_THE DATA_
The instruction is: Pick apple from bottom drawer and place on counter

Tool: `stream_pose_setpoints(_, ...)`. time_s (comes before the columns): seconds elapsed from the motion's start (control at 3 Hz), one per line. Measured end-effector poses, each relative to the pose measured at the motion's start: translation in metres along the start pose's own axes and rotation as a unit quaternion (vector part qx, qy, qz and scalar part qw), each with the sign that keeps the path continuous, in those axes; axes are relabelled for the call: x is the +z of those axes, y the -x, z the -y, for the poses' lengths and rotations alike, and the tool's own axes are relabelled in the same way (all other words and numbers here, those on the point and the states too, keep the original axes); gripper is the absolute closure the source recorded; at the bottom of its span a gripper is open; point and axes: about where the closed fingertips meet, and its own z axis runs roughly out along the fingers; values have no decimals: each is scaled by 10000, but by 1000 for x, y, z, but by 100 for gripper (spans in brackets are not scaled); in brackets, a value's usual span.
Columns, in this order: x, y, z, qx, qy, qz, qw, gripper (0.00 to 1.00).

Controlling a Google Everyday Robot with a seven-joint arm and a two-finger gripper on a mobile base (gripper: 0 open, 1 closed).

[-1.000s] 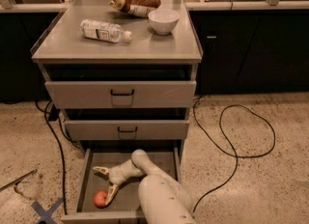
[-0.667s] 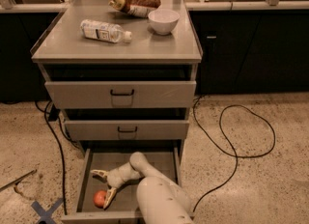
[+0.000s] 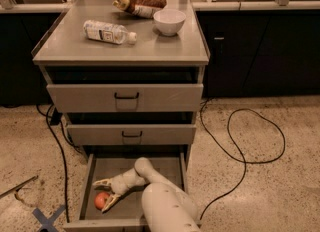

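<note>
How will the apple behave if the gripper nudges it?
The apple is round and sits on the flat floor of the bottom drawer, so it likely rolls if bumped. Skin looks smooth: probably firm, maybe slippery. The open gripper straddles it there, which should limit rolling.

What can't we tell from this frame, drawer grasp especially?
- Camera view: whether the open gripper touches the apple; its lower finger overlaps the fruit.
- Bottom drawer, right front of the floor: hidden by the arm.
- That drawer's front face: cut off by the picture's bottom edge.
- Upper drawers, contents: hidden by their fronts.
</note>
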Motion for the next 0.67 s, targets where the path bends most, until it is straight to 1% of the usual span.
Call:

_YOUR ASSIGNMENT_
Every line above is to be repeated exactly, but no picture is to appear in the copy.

_RESULT OF THE EXERCISE_
The instruction is: Pick apple from bottom drawer and place on counter

Tool: `stream_pose_setpoints(_, ...)`. time_s (comes before the columns): seconds elapsed from the motion's start (control at 3 Hz), one per line. Measured end-effector poses, each relative to the pose measured at the motion's start: translation in metres along the start pose's own axes and rotation as a unit quaternion (vector part qx, qy, qz and scalar part qw), each with the sign that keeps the path continuous, in those axes; axes are relabelled for the call: x is the +z of those axes, y the -x, z the -y, for the poses' lengths and rotations alike, and the tool's own axes are relabelled in the same way (all other words and numbers here, those on the point and the states too, keep the original axes); gripper is the absolute closure the source recorded; at the bottom of its span a gripper is open; point and axes: about where the closed fingertips meet, and its own z axis runs roughly out along the fingers; values have no decimals: each is scaled by 10000, but by 1000 for x, y, z, but by 100 for gripper (spans in brackets are not scaled); in brackets, a value's usual span.
Columns, in this order: x, y, z, qx, qy, qz, qw, gripper (0.00 to 1.00).

Controlling a Google Everyday Robot with a seven-joint arm and a two-finger gripper on a mobile base (gripper: 0 open, 1 closed).

[-1.000s] 
[-0.667s] 
[+0.000s] 

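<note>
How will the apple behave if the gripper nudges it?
The apple is round and sits on the flat floor of the bottom drawer, so it likely rolls if bumped. Skin looks smooth: probably firm, maybe slippery. The open gripper straddles it there, which should limit rolling.

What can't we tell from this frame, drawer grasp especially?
- Camera view: whether the open gripper touches the apple; its lower finger overlaps the fruit.
- Bottom drawer, right front of the floor: hidden by the arm.
- That drawer's front face: cut off by the picture's bottom edge.
- Upper drawers, contents: hidden by their fronts.
</note>
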Motion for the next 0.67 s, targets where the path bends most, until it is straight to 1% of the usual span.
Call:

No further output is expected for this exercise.